Cook’s consensus: standing on its last legs
A bird reserve hires a fresh enthusiast and puts him to do a census. The amateur knows there are 3 kinds of birds in the park. He accompanies an experienced watcher. The watcher counts 6 magpies, 4 ravens and 2 starlings. The new hire gets 6 magpies, 3 ravens and 3 starlings. Great job, right?
No, and here’s how. The new person was not good at identification. He mistook every bird for everything else. He got his total the same as the expert but by chance.
If one looks just at aggregates, one can be fooled into thinking the agreement between birders to be an impressive 92%. In truth, the match is abysmal: 25%. Interestingly this won’t come out unless the raw data is examined.
Suppose, that instead of three kinds of birds there were seven, and that there are a thousand of them instead of twelve. This is the exact situation with the Cook consensus paper.

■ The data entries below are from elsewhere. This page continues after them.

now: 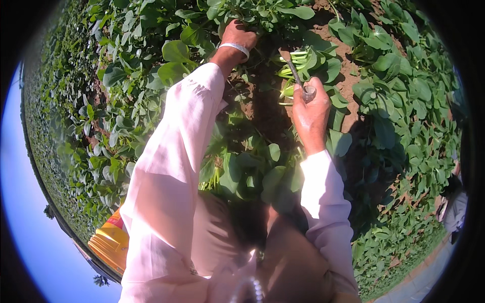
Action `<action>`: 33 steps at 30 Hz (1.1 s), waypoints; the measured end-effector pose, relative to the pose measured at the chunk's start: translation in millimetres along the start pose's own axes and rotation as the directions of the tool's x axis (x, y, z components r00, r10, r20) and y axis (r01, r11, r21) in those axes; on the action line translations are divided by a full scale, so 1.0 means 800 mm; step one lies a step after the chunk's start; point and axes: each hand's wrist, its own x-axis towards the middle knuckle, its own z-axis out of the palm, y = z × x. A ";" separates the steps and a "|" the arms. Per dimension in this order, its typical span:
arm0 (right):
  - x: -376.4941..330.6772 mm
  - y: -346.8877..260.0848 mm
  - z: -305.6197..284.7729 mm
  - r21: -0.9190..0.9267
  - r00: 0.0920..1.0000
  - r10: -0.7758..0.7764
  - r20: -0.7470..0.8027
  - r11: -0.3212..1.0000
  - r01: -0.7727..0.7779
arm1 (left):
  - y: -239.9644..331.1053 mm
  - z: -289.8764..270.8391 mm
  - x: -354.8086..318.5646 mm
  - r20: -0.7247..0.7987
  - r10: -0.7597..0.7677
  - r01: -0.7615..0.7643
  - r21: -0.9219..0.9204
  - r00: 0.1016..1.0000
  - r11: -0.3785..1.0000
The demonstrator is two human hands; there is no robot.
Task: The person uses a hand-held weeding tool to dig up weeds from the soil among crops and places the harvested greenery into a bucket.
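Observation:
My left hand [238, 38], with a pale band on its wrist, reaches forward into a leafy green plant [268, 14]. Its fingers are curled at the base of the plant, and the leaves hide the fingertips. To the right, my right hand [312, 113] is wrapped round the handle of a small hand weeder [294, 72]; its thin metal shaft and narrow blade point forward and left. Under and beside the tool lies a bunch of leafy greens [301, 62] with pale stem ends facing left. Whether my right hand also touches these leaves, I cannot tell.
More leafy plants [232, 174] lie in front of my knees. Dense green rows [404, 96] grow on both sides, with brown soil [348, 76] between them. A yellow bucket [109, 242] stands at the lower left. A pale path [419, 278] runs along the lower right.

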 end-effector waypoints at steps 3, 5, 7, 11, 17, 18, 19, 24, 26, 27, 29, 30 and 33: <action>0.001 -0.011 0.002 -0.016 0.999 -0.011 0.041 1.000 0.012 | -0.038 0.018 0.017 0.176 0.092 -0.180 0.590 0.980 0.787; 0.007 -0.018 0.008 -0.039 0.997 -0.030 0.075 0.999 0.033 | -0.061 0.024 0.029 0.233 0.067 -0.217 0.711 0.970 0.669; 0.016 0.005 0.007 -0.066 0.999 0.039 0.033 0.997 -0.037 | 0.032 0.045 0.003 0.178 -0.332 0.146 0.643 0.926 0.752; 0.062 -0.008 0.042 0.005 1.000 -0.006 -0.006 1.000 0.006 | 0.046 0.039 -0.005 -0.117 -0.276 0.299 0.419 0.954 0.858; 0.024 -0.011 0.029 0.087 0.997 -0.013 0.076 0.996 0.006 | 0.003 -0.032 -0.038 -0.334 -0.176 0.124 -0.170 0.926 0.978; 0.013 -0.008 0.025 0.055 0.994 -0.031 0.104 0.998 0.025 | 0.001 -0.040 -0.047 -0.367 -0.219 0.193 -0.106 0.904 0.975; 0.009 -0.007 0.026 0.052 0.988 -0.058 0.146 0.997 0.051 | 0.001 -0.045 -0.058 -0.315 -0.360 0.248 -0.344 0.878 0.906; 0.015 -0.024 0.033 -0.074 0.959 -0.082 0.271 0.992 0.106 | -0.016 -0.037 -0.058 -0.372 -0.555 0.348 -0.494 0.744 0.797; 0.008 -0.026 0.027 -0.046 0.973 -0.160 0.169 0.984 0.170 | -0.010 -0.038 -0.058 -0.364 -0.608 0.416 -0.482 0.706 0.771; 0.002 -0.028 0.024 -0.033 0.972 -0.203 0.122 0.978 0.208 | -0.012 -0.041 -0.057 -0.356 -0.613 0.418 -0.490 0.705 0.765; -0.001 -0.022 0.022 -0.038 0.972 -0.183 0.145 0.981 0.191 | -0.012 -0.043 -0.059 -0.352 -0.607 0.447 -0.439 0.713 0.780; 0.004 -0.017 0.026 -0.031 0.970 -0.185 0.158 0.981 0.192 | -0.010 -0.042 -0.059 -0.353 -0.595 0.472 -0.377 0.722 0.797; 0.030 -0.017 0.041 -0.141 0.972 -0.193 0.136 0.967 0.211 | -0.001 -0.034 -0.063 -0.319 -0.507 0.418 -0.310 0.801 0.854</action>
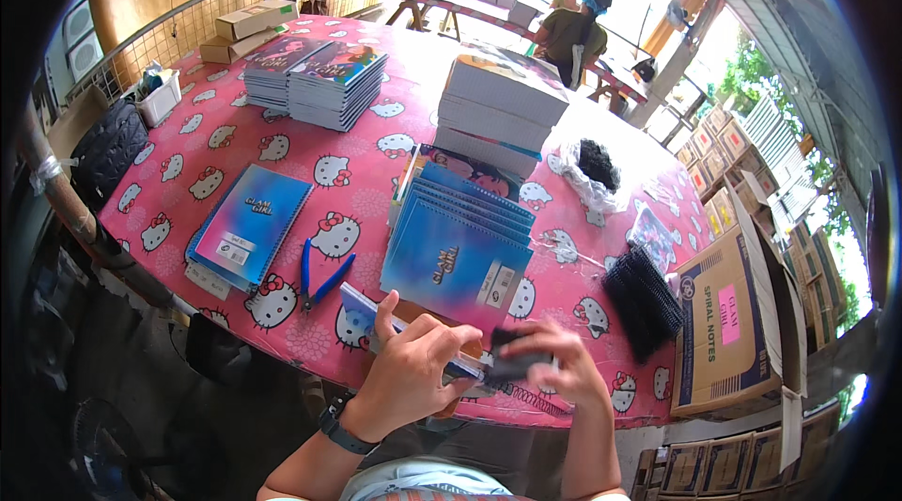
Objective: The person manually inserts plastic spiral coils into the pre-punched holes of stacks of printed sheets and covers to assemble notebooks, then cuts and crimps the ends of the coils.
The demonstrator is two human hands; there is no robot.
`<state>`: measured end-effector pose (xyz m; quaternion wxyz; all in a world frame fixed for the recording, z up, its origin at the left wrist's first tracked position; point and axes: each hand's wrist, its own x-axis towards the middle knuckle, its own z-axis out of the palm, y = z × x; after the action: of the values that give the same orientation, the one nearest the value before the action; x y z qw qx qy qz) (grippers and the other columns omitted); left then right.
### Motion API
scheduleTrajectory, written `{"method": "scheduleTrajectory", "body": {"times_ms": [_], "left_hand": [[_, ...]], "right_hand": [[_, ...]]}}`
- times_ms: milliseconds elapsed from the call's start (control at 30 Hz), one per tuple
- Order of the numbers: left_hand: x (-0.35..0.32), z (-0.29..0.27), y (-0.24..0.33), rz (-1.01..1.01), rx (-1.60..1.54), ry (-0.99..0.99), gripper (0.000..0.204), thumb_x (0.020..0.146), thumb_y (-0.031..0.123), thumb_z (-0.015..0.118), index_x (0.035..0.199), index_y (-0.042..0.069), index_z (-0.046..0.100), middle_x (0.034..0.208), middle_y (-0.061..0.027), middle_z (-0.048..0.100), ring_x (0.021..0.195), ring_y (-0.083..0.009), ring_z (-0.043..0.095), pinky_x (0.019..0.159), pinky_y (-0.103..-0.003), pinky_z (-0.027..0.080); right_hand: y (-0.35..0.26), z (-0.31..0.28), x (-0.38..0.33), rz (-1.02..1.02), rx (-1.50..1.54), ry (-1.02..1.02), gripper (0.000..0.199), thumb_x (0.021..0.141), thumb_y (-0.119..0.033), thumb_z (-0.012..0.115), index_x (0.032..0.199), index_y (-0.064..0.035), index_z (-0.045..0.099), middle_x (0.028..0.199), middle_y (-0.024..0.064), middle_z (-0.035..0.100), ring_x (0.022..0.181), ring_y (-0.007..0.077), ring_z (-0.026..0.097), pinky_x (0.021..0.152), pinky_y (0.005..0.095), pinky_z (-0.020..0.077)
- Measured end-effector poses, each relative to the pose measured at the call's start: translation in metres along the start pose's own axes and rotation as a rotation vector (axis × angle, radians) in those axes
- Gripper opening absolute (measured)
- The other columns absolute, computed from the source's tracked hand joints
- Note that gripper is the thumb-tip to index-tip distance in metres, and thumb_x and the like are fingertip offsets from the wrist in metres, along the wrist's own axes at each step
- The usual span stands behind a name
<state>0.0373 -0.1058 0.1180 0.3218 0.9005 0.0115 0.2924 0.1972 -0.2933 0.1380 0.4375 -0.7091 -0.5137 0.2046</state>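
At the table's near edge my left hand (418,365), with a dark watch on the wrist, is closed around a notebook (357,316) tilted up on its edge. Beside the notebook's right end, my right hand (556,360) grips a dark, block-like object (512,355), smeared by motion. A thin dark spiral coil (534,398) extends right from the notebook's end, below that hand. Just beyond my hands lie several overlapping blue spiral notebooks (451,261). Blue-handled cutting pliers (319,280) rest left of them, next to a smaller pile of blue notebooks (252,224).
A tall stack of unbound books (503,106) and two shorter stacks (334,87) stand farther back. Right of centre are a bundle of black coils (644,299) and a plastic bag with black pieces (597,167). An open carton (728,313) borders the right. A person (573,36) is beyond the table.
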Motion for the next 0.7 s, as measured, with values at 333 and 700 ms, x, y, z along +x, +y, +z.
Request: {"method": "scheduleTrajectory", "body": {"times_ms": [333,700], "left_hand": [[-0.001,-0.011,-0.003,-0.063,0.200,0.170,0.049,0.061,0.034,0.082,0.103,0.018,0.061,0.091,0.0037,0.059,0.108,-0.0176,0.053,0.107,-0.068,0.000],[-0.005,-0.014,-0.023,-0.031,0.165,0.141,0.033,0.065,0.038,0.079,0.084,0.015,0.064,0.087,0.0028,0.061,0.100,-0.0168,0.056,0.112,-0.063,0.006]], "right_hand": [[-0.009,-0.003,0.012,-0.017,0.248,-0.002,0.072,0.070,-0.067,0.065,0.103,-0.0027,0.072,0.111,0.0226,0.062,0.102,0.0292,0.058,0.091,0.0378,0.0408],[0.006,0.017,0.037,0.202,0.047,-0.093,0.056,0.079,-0.054,0.064,0.105,-0.0045,0.070,0.113,0.0180,0.062,0.109,0.0288,0.056,0.094,0.0400,0.0409]]}}
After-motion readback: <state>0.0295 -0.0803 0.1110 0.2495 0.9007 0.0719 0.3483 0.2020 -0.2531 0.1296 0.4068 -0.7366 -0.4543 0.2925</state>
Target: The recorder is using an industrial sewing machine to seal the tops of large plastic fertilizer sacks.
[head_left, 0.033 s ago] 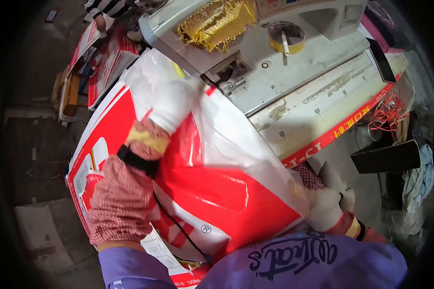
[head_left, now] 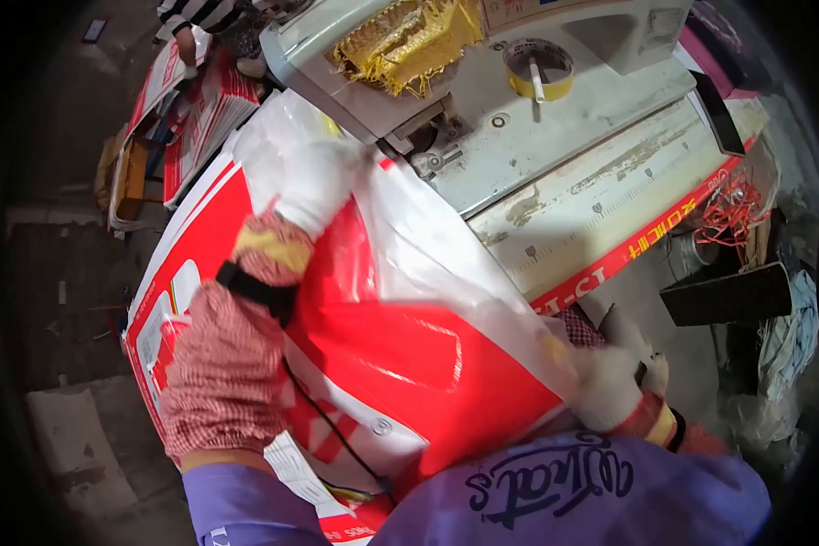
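A large red and white plastic sack lies across the middle, its white edge against a grey sewing machine. My left hand, in a white glove, is on the sack's upper white part beside the machine's needle area; motion smears its fingers. At the sack's right corner, my gloved right hand is closed on the edge, with its fingertips partly hidden. A black cord runs from under my left sleeve over the sack. White printed papers rest at the sack's lower left.
On the machine lie a yellow woven cloth and a tape roll with a white stick inside. Stacked red and white sacks stand far left, beside another person's arm. Red string and a dark board are at right.
My left hand has shifted slightly left and up, away from the needle area. The sack and my right hand have moved a little to the left.
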Demonstrator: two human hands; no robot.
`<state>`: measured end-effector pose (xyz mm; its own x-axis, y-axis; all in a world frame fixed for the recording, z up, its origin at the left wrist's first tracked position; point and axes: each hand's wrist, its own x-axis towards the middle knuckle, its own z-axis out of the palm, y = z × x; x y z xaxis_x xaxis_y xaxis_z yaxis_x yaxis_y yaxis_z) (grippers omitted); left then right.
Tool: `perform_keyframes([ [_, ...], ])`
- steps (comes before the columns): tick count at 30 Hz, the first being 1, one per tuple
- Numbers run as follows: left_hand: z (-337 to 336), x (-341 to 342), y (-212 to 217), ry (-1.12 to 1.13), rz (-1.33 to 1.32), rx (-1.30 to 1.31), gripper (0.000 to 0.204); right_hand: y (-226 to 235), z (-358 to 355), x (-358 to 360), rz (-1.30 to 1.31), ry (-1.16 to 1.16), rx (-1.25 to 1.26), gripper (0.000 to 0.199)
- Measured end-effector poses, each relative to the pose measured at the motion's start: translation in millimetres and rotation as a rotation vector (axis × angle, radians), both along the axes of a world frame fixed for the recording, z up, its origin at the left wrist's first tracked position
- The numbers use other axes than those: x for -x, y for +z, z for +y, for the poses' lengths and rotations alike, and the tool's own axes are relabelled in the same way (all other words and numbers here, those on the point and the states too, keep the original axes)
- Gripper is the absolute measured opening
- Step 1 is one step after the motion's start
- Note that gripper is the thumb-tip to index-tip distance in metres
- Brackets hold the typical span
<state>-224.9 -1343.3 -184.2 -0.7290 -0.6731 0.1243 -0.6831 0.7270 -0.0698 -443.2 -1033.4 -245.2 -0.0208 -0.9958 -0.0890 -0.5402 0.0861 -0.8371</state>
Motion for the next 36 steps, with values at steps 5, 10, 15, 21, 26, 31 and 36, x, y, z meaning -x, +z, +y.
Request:
perform_keyframes([
  [5,-120.4,-40.8,22.8,0.139,-0.074,0.184,0.018,33.2,-100.1,-44.3,0.294,0.195,0.380,0.032],
  [10,-108.8,3.2,106.6,0.076,-0.227,0.604,0.017,12.0,-192.4,-69.7,0.457,0.067,0.553,0.016],
  [15,-41.1,9.5,118.0,0.050,-0.510,0.229,0.011,8.5,-225.0,-51.2,0.306,0.313,0.481,0.020],
  [21,130.7,116.9,153.9,-0.470,-0.465,0.123,0.014,40.0,-247.3,-6.5,-0.034,0.600,-0.178,0.023],
  [26,170.9,155.1,122.0,-0.705,-0.494,-0.455,0.065,8.6,-274.2,-29.2,0.480,0.881,0.460,0.021],
  [31,162.6,155.7,124.6,-0.359,-0.903,-1.479,0.027,4.5,-272.3,-34.4,0.369,0.746,0.417,0.021],
  [36,139.9,125.6,153.4,0.208,-0.312,-1.519,0.030,10.8,-262.4,-42.1,0.531,0.821,0.492,0.023],
])
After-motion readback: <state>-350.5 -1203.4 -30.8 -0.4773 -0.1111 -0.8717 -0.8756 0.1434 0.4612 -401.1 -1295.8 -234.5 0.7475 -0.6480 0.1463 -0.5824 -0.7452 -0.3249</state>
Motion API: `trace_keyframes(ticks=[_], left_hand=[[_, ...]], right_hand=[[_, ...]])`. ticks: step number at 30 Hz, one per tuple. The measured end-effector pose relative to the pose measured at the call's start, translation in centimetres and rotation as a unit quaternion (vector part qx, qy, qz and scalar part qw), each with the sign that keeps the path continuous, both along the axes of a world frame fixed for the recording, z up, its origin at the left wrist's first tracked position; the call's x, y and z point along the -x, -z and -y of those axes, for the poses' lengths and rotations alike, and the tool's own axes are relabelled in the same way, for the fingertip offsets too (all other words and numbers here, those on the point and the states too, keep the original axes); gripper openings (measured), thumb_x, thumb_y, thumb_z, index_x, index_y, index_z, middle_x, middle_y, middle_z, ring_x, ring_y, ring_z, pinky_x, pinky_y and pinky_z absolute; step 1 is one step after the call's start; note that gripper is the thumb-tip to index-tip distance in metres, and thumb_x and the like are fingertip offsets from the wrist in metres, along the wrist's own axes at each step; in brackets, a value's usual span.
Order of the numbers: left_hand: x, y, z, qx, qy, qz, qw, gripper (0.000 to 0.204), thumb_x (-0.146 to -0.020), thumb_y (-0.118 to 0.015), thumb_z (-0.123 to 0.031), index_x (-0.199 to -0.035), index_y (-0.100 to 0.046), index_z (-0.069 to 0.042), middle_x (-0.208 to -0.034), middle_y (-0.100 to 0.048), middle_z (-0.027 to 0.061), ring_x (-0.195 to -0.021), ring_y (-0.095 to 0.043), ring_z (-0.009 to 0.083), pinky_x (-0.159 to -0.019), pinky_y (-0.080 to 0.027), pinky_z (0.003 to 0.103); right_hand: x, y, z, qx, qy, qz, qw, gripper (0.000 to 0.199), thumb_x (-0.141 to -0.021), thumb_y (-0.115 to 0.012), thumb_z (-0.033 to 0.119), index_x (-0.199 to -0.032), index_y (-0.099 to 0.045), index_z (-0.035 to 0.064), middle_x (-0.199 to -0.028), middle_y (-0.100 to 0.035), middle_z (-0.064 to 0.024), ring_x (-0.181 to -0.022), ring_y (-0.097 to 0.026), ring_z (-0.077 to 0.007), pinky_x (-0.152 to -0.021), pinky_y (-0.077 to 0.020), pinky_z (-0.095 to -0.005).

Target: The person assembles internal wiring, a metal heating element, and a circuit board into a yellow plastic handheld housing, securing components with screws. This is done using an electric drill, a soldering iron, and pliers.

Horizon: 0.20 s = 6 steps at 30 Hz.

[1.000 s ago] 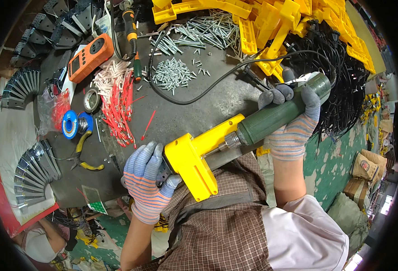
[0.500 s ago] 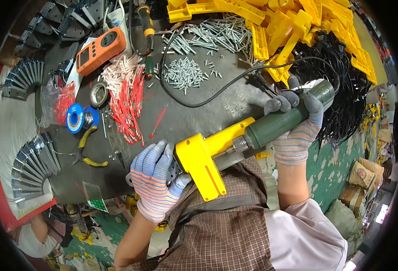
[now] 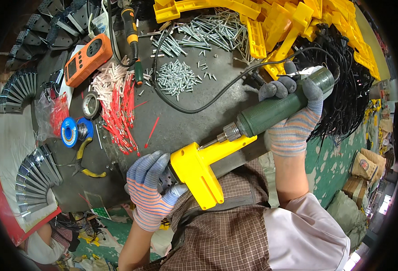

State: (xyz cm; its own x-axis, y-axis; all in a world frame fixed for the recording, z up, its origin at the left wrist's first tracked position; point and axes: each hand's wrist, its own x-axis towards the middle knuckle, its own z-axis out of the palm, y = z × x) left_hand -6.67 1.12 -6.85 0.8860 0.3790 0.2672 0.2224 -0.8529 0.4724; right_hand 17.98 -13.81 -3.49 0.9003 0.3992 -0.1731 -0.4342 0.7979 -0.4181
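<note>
My left hand (image 3: pixel 149 189) grips a yellow plastic housing (image 3: pixel 196 174) by its left end, where a dark perforated metal piece (image 3: pixel 166 179) shows between thumb and fingers. In my right hand (image 3: pixel 293 124) is a green electric screwdriver (image 3: pixel 266 115), its fingers wrapped round the body. The screwdriver's silver chuck points left and down, and its thin bit crosses above the housing's long arm. The bit's tip is at the top edge of the housing's block; whether it touches a screw is too small to tell. Both hands wear striped gloves with grey fingertips.
Short screws (image 3: pixel 176 77) and long screws (image 3: pixel 208 34) lie in heaps on the dark table. Red-sleeved parts (image 3: pixel 123 117), a solder spool (image 3: pixel 74 132), pliers (image 3: pixel 83 160) and an orange meter (image 3: pixel 88 61) are on the left. Yellow housings (image 3: pixel 280 29) and black cables (image 3: pixel 343 104) pile up right.
The screwdriver has moved left and slightly up relative to the housing, so its bit now shows over the housing's arm. The housing has dropped slightly. Both hands keep their grip.
</note>
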Motion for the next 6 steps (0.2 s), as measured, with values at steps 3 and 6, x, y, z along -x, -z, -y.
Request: trace_keyframes(ticks=[3, 6], left_hand=[[-0.05, -0.24, -0.27, 0.004, 0.007, -0.010, 1.000, 0.061, -0.070, -0.074, -0.051, -0.115, -0.062, -0.011, -0.114, -0.060, 0.0077, -0.104, -0.055, 0.0285, -0.092, -0.043, 0.041], [0.05, -0.09, -0.54, 0.016, 0.019, -0.011, 1.000, 0.061, -0.070, -0.074, -0.049, -0.116, -0.061, -0.011, -0.114, -0.060, 0.0077, -0.107, -0.054, 0.0282, -0.094, -0.041, 0.041]], right_hand=[[-0.12, 0.17, 0.09, 0.000, 0.000, -0.002, 1.000, 0.053, -0.080, -0.064, 0.017, -0.124, -0.045, -0.0035, -0.074, -0.050, -0.0022, -0.064, -0.049, -0.0160, -0.072, -0.0479, -0.0352], [-0.31, 0.63, 0.33, 0.001, -0.004, -0.001, 1.000, 0.056, -0.080, -0.065, 0.018, -0.127, -0.044, -0.0026, -0.074, -0.050, -0.0022, -0.065, -0.049, -0.0159, -0.072, -0.0480, -0.0354]])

The Cook paper attempts validation by comparing own ratings with ratings from papers’ authors (see table 4 in paper). In characteristic fashion Cook’s group report only that authors found the same 97% as they did. Except this agreement is solely of the totals – an entirely meaningless figure
Turn back to the bird example. The new person is sufficiently wrong (in 9 of 12 instances) that one cannot be sure even the matches with the expert (3 of 12) aren’t by chance. You can get all birds wrong and yet match 100% with the expert. The per-observation concordance rate is what determines validity.